(PROBLEM TO SOLVE) Write out the data below exactly, beginning with the first line and ending once the line that has "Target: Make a" is written.

(INFORMATION SHOWN)
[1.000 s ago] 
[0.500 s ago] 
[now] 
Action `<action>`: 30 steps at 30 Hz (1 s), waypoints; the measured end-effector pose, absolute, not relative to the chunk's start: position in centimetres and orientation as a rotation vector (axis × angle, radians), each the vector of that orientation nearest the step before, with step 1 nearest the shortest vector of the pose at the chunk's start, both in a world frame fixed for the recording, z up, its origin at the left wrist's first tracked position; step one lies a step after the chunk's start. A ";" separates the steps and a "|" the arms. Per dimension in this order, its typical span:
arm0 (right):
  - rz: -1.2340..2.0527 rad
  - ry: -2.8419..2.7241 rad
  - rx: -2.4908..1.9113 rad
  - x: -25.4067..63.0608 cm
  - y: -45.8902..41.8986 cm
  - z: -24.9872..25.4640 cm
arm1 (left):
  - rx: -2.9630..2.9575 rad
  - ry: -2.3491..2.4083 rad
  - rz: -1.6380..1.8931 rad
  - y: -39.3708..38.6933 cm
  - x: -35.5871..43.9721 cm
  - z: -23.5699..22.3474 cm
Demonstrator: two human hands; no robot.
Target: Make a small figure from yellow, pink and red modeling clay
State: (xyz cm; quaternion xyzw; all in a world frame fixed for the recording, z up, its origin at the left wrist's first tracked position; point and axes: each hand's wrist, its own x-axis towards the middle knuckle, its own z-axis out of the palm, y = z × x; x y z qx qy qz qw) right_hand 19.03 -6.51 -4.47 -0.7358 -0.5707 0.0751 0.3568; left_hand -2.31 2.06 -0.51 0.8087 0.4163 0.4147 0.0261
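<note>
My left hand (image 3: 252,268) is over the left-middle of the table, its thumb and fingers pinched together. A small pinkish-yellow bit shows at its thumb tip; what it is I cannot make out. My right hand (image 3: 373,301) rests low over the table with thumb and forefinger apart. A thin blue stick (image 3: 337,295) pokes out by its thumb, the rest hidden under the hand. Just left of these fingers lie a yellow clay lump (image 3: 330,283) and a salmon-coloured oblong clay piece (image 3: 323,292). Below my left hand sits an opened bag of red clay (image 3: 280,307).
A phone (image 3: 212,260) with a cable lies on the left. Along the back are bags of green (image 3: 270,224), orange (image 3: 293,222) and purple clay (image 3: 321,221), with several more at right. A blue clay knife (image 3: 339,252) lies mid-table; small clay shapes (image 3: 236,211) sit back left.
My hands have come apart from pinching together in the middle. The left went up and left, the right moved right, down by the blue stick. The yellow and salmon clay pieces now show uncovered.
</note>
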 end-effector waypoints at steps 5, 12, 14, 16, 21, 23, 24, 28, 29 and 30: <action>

(RESPONSE TO THIS TASK)
[1.000 s ago] 
[0.500 s ago] 
[now] 
Action `<action>`: 30 steps at 30 Hz (1 s), waypoints; the measured end-effector pose, absolute, not relative to the chunk's start: position in centimetres and orientation as a rotation vector (axis × angle, radians), each the vector of that orientation nearest the step before, with step 1 nearest the shortest vector of the pose at the chunk's start, both in a world frame fixed for the recording, z up, its origin at the left wrist's first tracked position; step one lies a step after the chunk's start. A ";" separates the steps and a "|" the arms. Per dimension in this order, its typical span:
arm0 (right):
  - rz: -1.2340..2.0527 rad
  - ry: -2.8419..2.7241 rad
  - rx: -2.4908..1.9113 rad
  - x: -25.4067..63.0608 cm
  - y: -45.8902..41.8986 cm
  - z: -24.9872..25.4640 cm
arm1 (left):
  - rx: -2.9630..2.9575 rad
  - ry: -2.3491..2.4083 rad
  - rz: -1.6380..1.8931 rad
  - y: -39.3708..38.6933 cm
  - x: -35.5871..43.9721 cm
  - z: -23.5699..22.3474 cm
Demonstrator: two human hands; no robot.
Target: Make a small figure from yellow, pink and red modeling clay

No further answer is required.